Can you give some examples of dysfunctional behaviors?

Some typical behavioral traps include busyness, which we’ve already touched on; the tendency to blame others if something goes wrong; measuring success against unrealistic or ever-increasing standards; and worrying constantly about potential negative outcomes. If you’ve ever had a supervisor or employee who behaved like that, you already know the negative impact on morale, innovation, teamwork, and other areas across the organization. If you have fallen into any of these traps yourself, you may be sabotaging your own career.

If there are high-need-for-achievement types in your organization, are there ways to help them get out of these traps?

A key factor to keep in mind is that ambiguity is the enemy. It creates anxiety, a sense of disconnection, and the feeling that things are not going well.

One way around this is to have frequent check-ins. Don’t wait for the year-end evaluation. The best leaders for high-need-for-achievement professionals communicate expectations clearly and early, touch base often on the progress of a particular task, and show continued interest in that person’s work and career development. This approach goes a long way toward defusing the anxiety that can lead to some of the unproductive behaviors.

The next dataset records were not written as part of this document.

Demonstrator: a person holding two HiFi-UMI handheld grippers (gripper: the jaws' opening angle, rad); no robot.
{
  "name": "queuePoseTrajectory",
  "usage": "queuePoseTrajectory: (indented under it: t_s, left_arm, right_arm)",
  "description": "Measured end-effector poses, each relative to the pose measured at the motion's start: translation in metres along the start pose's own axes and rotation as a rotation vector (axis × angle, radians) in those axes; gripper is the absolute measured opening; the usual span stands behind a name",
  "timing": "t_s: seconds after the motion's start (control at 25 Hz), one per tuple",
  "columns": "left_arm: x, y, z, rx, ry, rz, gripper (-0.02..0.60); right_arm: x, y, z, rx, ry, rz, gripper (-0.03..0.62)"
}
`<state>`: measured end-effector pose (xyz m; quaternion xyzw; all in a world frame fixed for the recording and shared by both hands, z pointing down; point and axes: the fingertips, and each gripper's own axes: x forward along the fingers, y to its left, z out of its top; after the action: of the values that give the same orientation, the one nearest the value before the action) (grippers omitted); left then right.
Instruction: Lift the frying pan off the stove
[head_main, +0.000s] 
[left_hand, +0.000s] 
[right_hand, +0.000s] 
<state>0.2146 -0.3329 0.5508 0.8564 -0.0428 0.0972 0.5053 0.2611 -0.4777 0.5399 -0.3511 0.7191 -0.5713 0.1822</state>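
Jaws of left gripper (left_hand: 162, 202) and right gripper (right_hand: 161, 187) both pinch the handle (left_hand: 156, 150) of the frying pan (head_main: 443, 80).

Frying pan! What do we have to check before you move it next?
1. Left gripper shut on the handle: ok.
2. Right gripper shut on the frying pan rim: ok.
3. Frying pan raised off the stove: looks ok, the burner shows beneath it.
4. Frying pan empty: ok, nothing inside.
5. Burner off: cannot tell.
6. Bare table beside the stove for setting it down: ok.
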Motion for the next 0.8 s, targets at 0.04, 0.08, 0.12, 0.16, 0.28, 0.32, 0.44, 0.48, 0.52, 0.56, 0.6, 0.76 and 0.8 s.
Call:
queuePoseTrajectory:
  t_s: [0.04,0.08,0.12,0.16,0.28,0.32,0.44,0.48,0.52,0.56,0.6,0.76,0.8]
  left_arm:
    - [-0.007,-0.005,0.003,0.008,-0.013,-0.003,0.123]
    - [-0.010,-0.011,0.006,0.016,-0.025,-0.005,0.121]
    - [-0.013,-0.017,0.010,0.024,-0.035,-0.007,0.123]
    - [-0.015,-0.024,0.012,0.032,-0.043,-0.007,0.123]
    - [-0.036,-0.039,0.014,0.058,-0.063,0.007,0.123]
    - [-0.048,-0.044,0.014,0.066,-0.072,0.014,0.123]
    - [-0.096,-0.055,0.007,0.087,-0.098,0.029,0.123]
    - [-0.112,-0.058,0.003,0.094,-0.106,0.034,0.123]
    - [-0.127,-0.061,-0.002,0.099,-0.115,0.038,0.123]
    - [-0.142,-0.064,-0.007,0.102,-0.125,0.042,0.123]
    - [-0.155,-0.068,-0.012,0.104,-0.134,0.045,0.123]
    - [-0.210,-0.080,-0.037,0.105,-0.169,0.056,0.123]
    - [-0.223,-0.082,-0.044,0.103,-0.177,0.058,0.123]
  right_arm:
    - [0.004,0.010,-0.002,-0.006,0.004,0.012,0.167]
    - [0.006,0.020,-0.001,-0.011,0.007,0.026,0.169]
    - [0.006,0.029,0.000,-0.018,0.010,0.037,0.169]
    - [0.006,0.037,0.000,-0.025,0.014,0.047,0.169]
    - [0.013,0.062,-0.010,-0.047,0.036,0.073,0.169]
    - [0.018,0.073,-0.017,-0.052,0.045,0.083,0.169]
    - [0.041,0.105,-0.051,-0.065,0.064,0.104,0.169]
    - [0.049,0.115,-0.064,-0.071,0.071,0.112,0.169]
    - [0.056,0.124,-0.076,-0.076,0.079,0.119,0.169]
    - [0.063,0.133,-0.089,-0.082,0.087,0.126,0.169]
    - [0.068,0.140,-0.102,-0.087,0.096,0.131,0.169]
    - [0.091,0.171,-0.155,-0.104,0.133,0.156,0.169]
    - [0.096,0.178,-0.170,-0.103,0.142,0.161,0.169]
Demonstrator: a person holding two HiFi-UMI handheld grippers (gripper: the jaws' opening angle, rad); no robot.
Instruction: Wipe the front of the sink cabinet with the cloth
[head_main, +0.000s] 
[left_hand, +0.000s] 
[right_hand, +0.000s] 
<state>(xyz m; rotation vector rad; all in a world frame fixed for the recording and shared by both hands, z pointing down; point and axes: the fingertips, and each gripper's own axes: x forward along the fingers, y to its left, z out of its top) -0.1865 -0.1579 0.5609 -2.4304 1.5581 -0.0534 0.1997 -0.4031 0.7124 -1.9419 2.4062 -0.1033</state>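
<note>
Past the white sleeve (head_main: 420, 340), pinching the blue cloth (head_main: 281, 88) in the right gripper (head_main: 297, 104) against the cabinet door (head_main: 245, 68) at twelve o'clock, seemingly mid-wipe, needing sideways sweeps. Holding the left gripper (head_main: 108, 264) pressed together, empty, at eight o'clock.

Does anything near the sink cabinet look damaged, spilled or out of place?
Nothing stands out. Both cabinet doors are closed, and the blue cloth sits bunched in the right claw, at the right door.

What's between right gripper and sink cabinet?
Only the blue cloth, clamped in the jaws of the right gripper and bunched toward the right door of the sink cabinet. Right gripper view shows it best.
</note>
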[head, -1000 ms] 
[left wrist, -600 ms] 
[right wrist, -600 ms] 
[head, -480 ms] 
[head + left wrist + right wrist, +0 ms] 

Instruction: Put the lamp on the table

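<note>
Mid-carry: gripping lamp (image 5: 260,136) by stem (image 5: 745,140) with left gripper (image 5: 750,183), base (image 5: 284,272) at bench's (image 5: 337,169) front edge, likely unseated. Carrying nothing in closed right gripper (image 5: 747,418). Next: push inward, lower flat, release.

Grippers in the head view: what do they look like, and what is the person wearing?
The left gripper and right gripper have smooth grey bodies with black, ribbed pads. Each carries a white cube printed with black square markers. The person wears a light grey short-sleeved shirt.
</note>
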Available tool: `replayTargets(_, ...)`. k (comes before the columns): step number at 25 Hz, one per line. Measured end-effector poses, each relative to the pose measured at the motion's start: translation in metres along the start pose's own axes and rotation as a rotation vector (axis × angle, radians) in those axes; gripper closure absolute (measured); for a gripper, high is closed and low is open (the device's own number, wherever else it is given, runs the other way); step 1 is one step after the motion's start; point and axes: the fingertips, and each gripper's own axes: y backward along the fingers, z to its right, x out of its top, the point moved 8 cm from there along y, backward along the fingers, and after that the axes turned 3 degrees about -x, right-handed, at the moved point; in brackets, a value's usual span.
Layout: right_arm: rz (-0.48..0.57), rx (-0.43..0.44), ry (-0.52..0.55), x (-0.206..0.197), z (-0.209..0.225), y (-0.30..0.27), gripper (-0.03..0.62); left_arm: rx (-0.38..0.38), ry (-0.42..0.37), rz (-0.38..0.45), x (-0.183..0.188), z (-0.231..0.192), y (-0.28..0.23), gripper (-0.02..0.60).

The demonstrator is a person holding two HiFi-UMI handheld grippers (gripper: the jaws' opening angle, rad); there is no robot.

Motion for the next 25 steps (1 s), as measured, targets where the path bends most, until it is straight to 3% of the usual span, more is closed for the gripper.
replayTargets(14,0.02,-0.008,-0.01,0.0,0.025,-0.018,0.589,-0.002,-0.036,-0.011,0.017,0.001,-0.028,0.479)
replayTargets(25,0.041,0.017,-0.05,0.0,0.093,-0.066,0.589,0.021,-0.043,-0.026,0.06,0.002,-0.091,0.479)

If you fit this description yourself, and you’re confronting a challenge that puts you outside your comfort zone, you may have to be the one who initiates those frequent check-ins. Schedule a conversation once a month to ask questions, let your boss know where you are, and get feedback. Cultivate a support system among your colleagues and talk over work issues with them first, so by the time you speak with your supervisor, you have a clear idea of what you will say.

But to do that, wouldn’t you have to admit to others that you don’t have all the answers?

That’s exactly right. It takes a lot of courage to be vulnerable, especially in the competitive atmosphere that exists in corporations today. But in my view, vulnerability is the ultimate professional strength, because it is the process of being open to learning. It’s admitting that you don’t have all the answers.

Just as the best organizations make space for innovative projects or practices that might not succeed at first, high-need-for-achievement professionals need to make space in their careers to engage in and learn from challenges that offer no guarantees of immediate success. When you have the tools to manage that process within yourself, you can push past the barriers that are keeping you from moving on to the next level.